Cortez Receives Conditional Approval for Proposed Qualifying Transaction With Seabridge Gold and Files Filing Statement

VANCOUVER, BRITISH COLUMBIA--(Marketwire - Nov. 2, 2009) - Cortez Gold Corp. (TSX VENTURE:CUT.P) ("Cortez") announces that the TSX Venture Exchange has conditionally approved its proposed Qualifying Transaction which involves the acquisition of various mineral claims in Nevada (the "Proposed Acquisition") held by Seabridge Gold Inc.'s wholly-owned subsidiaries, Seabridge Gold Corporation and Pacific Intermountain Gold Corporation. Seabridge is listed on the Toronto Stock Exchange (symbol "SEA") and on the New York Stock Exchange – AMEX (symbol "SA"). Cortez is a capital pool company listed on the TSX Venture Exchange (the "Exchange") under the trading symbol "CUT".

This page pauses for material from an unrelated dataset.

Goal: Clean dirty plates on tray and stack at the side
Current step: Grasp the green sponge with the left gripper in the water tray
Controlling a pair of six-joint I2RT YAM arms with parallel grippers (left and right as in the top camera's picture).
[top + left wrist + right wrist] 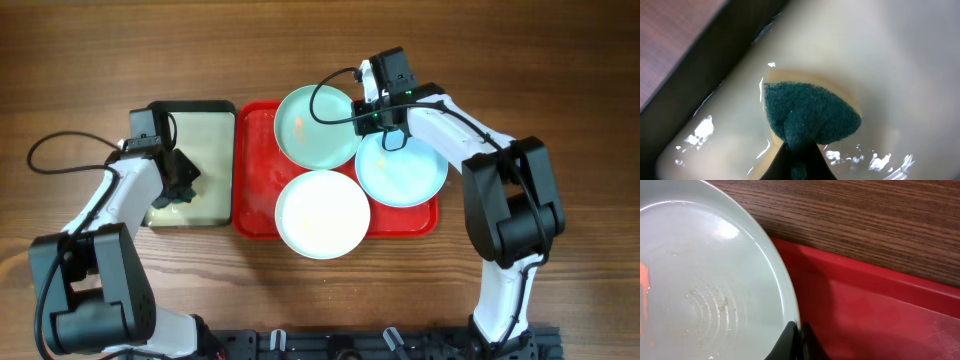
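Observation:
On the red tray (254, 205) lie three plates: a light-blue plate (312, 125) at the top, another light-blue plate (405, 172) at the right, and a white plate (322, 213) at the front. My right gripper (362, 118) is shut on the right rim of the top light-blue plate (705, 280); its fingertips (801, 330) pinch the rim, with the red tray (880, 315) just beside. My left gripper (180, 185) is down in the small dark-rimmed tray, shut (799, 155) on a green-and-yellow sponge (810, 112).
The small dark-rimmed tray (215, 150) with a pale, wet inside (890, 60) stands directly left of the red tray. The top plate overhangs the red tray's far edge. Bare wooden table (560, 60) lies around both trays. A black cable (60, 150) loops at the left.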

The Company has filed a Filing Statement on SEDAR which discloses the details of the proposed acquisition and the private placement arranged in connection with the acquisition. Further to its press release of September 14, 2009, Cortez has amended the terms of the previously announced private placement. As disclosed in its Filing Statement, Cortez is completing a non-brokered private placement of a minimum of $5 million up to a maximum of $7 million through the issuance of up to 14,000,000 units at a price of $0.50 per unit. Each unit is comprised of 1 common share of Cortez and one-half (1/2) of one non-transferable common share purchase warrant ("Warrant"). Each whole Warrant is exercisable for a period of two years from the date of issue and will entitle to holder to purchase one (1) common share at a price of $0.70 per share. A finder's fee will apply in this financing, pursuant to regulatory policies.

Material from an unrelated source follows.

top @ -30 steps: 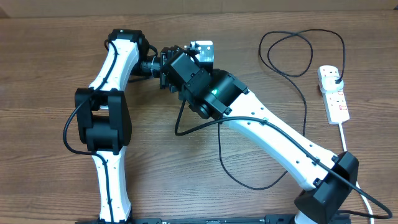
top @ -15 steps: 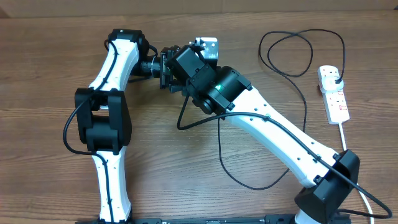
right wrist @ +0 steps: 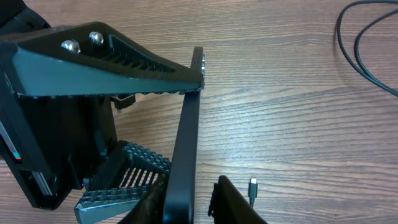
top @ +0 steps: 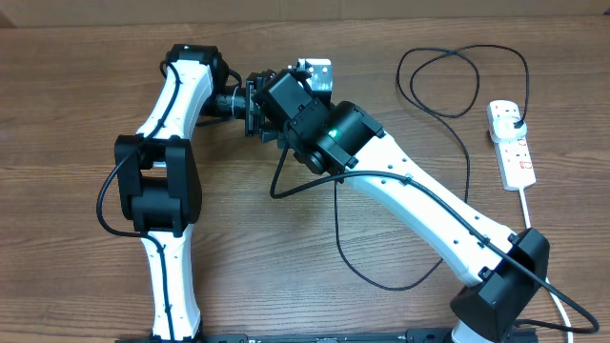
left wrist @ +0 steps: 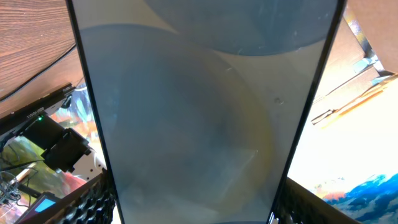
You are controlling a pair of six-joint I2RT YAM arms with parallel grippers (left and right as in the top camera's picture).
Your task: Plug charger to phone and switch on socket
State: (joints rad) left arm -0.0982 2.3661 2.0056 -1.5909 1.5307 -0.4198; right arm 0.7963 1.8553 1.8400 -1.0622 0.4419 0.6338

The primary use of funds will be to make the US$2.9 million cash portion of the final payment under the definitive asset purchase agreement with Seabridge (the "Definitive Agreement"). In addition to payment of the consideration to Seabridge, the private placement funds will be added to working capital and will be used to conduct the first phase of the recommended work program on the Castle Black-Rock Property and to evaluate the remainder of the Nevada portfolio. Any securities issued by the Company pursuant to the private placement or the Definitive Agreement will be subject to a four month hold period from the date of their issue.

The Closing Date for the Proposed Acquisition will occur immediately after satisfaction of all of the conditions set out in the Exchange's conditional approval letter. Cortez has obtained a further extension from Seabridge to the deadline for completing the Proposed Acquisition. The Definitive Agreement entered into by Seabridge and Cortez has now been amended to reflect the parties' agreement to extend the deadline for the Acquisition to November 27, 2009. Cortez expects to satisfy the conditions to the Exchange approval during this period.

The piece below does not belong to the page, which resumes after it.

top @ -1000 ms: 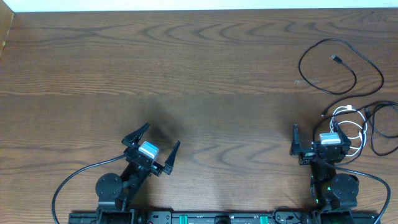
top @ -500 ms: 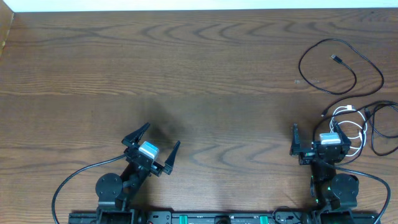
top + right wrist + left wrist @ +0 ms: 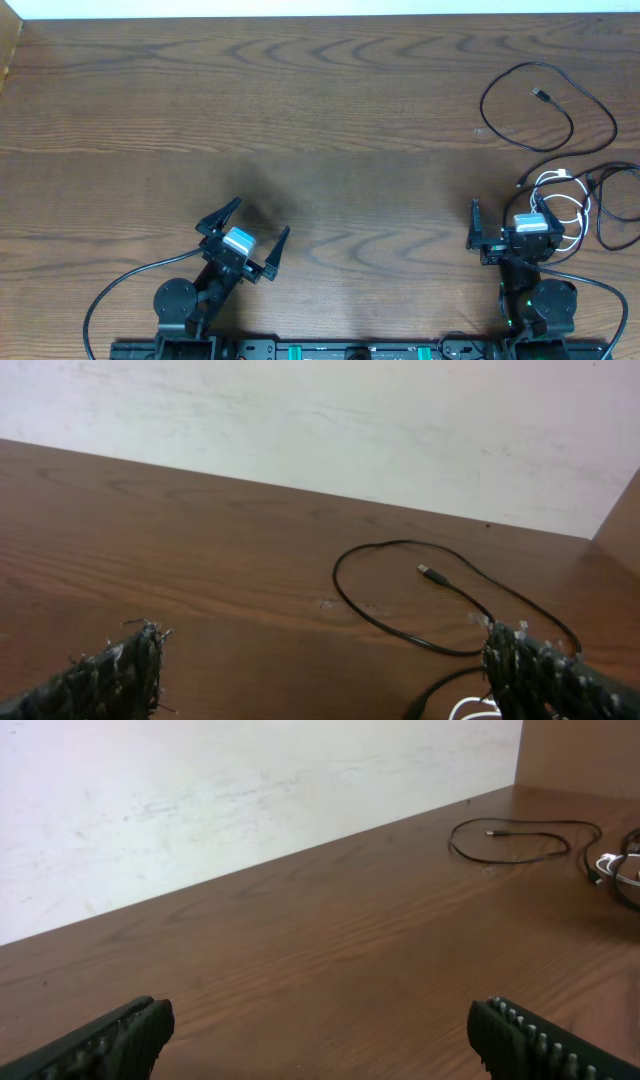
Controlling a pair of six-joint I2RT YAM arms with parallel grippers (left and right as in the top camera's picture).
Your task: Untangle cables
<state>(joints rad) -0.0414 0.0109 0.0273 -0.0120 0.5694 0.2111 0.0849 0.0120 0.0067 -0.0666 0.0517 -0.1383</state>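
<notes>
A long black cable [image 3: 548,100] lies in an open loop at the far right of the table, its plug end inside the loop. It also shows in the right wrist view [image 3: 400,605] and the left wrist view [image 3: 520,845]. Nearer the front, a white cable [image 3: 568,205] is tangled with another black cable [image 3: 615,205]. My right gripper [image 3: 510,222] is open and empty, just left of that tangle. My left gripper [image 3: 255,232] is open and empty at the front left, far from all cables.
The wooden table [image 3: 300,120] runs back to a white wall [image 3: 350,420]. A raised wooden side panel [image 3: 585,755] stands at the right edge. The arm bases and their thick black wires [image 3: 110,295] sit along the front edge.
</notes>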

Upon closing, William Threlkeld and William Sheriff will be appointed additional directors of the Company. For a description of Mr. Threlkeld's and Mr. Sheriff's work experience, please refer to the Company's news release of March 26, 2009 and the Filing Statement. Upon completion of the transactions and required filings with the TSX Venture Exchange, the Company will be listed as a Tier 2 Mining Issuer.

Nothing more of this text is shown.